Though FOG+ and FOG− did not differ in cerebellar volumes, the SUIT toolbox provided accurate volumes by using nonlinear normalization methods with a cerebellum-specific template rather than whole-brain alignment methods. Our methods prevented spatial warping that could bias volume calculations. Because cerebellar volume decreases with age [24], we defined the CSF boundary around the cerebellum using T2-weighted scans to optimize SUIT cerebellar segmentation for older adult brains. This optimized accuracy of segmentation, preventing inclusion of surrounding CSF and cortex into lobule volume calculations. Previous research examining volumetric differences in the cerebellum between FOG+ and FOG− reports conflicting results. Kostic et al. [25] did not find significant cerebellar volume differences between FOG+ and FOG−; however Herman et al. [26] found significantly lower cerebellar volume in FOG+ compared to FOG−. Our results may help clarify discrepancies in the current cerebellar volumetric literature in FOG+ and FOG−.

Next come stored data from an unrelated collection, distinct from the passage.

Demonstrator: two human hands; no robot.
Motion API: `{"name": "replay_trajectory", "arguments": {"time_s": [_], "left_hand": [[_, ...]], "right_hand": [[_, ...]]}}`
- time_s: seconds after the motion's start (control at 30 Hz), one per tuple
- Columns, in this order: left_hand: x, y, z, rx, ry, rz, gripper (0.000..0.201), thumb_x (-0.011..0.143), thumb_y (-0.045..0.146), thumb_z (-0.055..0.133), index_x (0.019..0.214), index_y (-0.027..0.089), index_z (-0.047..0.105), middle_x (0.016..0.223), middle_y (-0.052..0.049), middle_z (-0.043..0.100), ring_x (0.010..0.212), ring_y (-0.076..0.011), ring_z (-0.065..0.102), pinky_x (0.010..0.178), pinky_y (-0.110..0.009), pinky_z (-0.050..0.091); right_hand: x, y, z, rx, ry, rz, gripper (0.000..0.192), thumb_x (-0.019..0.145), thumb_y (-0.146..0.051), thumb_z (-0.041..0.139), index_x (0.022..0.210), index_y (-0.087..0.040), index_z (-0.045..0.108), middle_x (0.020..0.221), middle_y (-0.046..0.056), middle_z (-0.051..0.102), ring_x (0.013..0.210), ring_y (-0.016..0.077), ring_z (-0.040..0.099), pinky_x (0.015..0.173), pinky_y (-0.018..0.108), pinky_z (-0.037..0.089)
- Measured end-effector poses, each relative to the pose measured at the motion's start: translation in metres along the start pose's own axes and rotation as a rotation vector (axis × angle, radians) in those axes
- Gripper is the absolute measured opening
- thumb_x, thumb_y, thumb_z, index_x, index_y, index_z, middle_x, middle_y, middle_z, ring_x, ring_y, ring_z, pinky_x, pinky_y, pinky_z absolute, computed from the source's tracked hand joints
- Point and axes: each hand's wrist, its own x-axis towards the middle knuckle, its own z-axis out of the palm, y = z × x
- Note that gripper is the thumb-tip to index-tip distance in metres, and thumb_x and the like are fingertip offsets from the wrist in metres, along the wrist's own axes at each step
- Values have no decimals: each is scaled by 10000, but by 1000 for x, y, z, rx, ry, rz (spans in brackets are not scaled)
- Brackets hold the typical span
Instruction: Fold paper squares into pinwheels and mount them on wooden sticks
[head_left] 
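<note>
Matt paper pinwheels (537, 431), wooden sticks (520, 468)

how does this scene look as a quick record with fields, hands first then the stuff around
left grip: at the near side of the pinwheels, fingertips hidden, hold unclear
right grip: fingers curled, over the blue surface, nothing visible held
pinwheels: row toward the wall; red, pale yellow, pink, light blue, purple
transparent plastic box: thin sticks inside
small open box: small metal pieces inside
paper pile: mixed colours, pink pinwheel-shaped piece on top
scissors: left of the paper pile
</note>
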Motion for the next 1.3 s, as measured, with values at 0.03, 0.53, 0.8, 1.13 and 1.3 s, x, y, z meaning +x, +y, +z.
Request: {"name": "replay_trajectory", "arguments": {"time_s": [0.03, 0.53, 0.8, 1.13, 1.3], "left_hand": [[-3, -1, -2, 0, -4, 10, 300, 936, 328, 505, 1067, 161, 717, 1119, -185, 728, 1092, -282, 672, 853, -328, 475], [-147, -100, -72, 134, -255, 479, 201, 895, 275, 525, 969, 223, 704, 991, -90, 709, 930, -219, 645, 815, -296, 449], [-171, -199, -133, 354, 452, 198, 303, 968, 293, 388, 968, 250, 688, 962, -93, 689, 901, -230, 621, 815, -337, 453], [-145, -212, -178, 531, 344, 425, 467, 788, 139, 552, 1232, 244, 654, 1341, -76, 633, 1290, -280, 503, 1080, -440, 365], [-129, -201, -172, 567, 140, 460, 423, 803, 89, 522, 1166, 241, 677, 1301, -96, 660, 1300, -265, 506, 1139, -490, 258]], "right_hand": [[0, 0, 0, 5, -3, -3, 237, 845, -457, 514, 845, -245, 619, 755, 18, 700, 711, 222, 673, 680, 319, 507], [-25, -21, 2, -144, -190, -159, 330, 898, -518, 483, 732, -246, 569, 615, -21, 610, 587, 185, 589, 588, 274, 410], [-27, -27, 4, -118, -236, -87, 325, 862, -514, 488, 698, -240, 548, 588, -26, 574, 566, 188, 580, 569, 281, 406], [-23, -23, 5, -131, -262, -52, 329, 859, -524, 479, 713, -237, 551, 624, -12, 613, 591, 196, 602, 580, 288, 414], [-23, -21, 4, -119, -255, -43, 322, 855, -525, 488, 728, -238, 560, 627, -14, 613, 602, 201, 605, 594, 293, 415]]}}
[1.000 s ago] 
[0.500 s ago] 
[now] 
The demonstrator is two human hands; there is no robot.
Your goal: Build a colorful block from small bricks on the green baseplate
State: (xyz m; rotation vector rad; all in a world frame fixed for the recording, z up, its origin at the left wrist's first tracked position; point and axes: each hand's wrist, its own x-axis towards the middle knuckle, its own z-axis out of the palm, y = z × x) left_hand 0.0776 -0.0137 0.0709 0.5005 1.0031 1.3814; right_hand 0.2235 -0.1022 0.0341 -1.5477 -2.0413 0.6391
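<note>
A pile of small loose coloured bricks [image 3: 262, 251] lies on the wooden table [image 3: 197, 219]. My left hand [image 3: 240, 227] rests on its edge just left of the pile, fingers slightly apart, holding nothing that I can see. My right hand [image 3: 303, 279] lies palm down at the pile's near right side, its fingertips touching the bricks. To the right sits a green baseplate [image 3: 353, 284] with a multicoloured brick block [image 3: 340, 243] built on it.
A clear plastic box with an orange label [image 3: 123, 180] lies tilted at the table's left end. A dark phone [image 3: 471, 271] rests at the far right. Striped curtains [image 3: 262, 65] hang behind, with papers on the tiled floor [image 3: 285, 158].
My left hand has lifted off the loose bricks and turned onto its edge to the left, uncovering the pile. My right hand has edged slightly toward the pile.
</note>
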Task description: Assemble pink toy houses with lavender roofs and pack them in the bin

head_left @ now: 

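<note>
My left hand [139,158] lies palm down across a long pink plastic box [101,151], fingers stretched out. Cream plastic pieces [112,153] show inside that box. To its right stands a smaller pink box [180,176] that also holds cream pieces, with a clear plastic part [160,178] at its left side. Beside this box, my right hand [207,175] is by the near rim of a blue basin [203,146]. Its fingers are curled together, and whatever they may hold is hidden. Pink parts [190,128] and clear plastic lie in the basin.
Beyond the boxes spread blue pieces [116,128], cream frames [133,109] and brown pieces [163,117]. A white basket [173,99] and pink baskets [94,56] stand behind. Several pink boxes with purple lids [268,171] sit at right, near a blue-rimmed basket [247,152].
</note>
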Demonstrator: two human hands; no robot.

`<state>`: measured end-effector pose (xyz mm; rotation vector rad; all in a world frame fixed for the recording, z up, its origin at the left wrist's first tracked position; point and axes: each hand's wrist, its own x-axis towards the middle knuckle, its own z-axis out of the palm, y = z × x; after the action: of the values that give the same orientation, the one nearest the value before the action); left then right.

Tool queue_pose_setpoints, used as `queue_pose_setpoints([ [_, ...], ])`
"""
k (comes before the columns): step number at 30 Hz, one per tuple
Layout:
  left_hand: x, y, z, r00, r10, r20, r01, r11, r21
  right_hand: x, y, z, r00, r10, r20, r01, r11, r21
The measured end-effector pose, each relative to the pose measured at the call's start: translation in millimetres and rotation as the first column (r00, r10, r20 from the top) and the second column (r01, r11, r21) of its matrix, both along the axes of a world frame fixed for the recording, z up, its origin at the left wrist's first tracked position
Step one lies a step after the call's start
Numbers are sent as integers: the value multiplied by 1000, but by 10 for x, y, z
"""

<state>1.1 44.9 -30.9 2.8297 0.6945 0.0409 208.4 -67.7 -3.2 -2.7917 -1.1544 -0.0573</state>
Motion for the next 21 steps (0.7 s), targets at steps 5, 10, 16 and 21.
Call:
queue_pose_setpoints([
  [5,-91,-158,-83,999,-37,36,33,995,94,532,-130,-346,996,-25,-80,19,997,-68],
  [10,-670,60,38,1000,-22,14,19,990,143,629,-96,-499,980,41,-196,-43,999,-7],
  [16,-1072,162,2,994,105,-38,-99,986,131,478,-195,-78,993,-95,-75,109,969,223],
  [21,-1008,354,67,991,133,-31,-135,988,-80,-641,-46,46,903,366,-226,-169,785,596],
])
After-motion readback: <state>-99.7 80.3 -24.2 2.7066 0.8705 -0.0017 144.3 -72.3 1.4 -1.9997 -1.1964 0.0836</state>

Although the present results suggest cerebellar volume is not associated with FOG in PD, it remains possible that other aspects of cerebellar pathology and function contribute to FOG in PD and its associated cognitive deficits. For example, cerebellar acetylcholinesterase activity was significantly reduced in PD compared to controls, which suggests disproportionate degeneration of cholinergic pathways compared to overall tissue degradation [27]. Cholinergic projections in the PPN are reduced in PD compared to controls [28], and DTI in FOG+ showed PPN connectivity with the cerebellum to be non-existent and corticopontine projections to be increased, suggesting an important function of the corticopontine-cerebellar pathways in the manifestation of FOG [3].
Further, reduced acetylcholine receptor density in the cerebellum may contribute to cognitive comorbidities in PD [29]. Importantly, dopaminergic replacement therapies have heterogeneous effects on cognition and the effects diminish over time [30], suggesting that the cholinergic system may also play a significant role in cognition and PD. Altogether, while volume of the cerebellum may not predict cognitive performance in FOG+, its involvement in freezing of gait requires further research, particularly in measures of cholinergic transmission and connectivity with the cerebral cortex
These findings raise the question of whether the tissue measured with structural MRI has the same functional integrity in FOG+ and FOG−. Indeed, FOG+ demonstrate reduced functional connectivity between the cerebellum and the supplementary motor area [31].Therefore, while grey matter volume measures may not capture cerebellar differences between FOG+ and FOG−, the pathophysiology of FOG may still involve the cerebellum.
Our results regarding executive dysfunction in FOG+ agree with previous research demonstrating cognitive differences between FOG+ and FOG−. Similar to our findings, Amboni et al. [32] also reported reduced verbal fluency for FOG+ compared to FOG−. PD with FOG also performed worse on the GNG task, consistent with previous reports of impaired performance compared to FOG− [33]. However, neither cognitive function nor severity of freezing symptoms correlated with cerebellar volume in our sample of PD with FOG. Further, duration of PD diagnosis did not correlate with executive function, indicating that disease duration was not a confounding factor in our analyses.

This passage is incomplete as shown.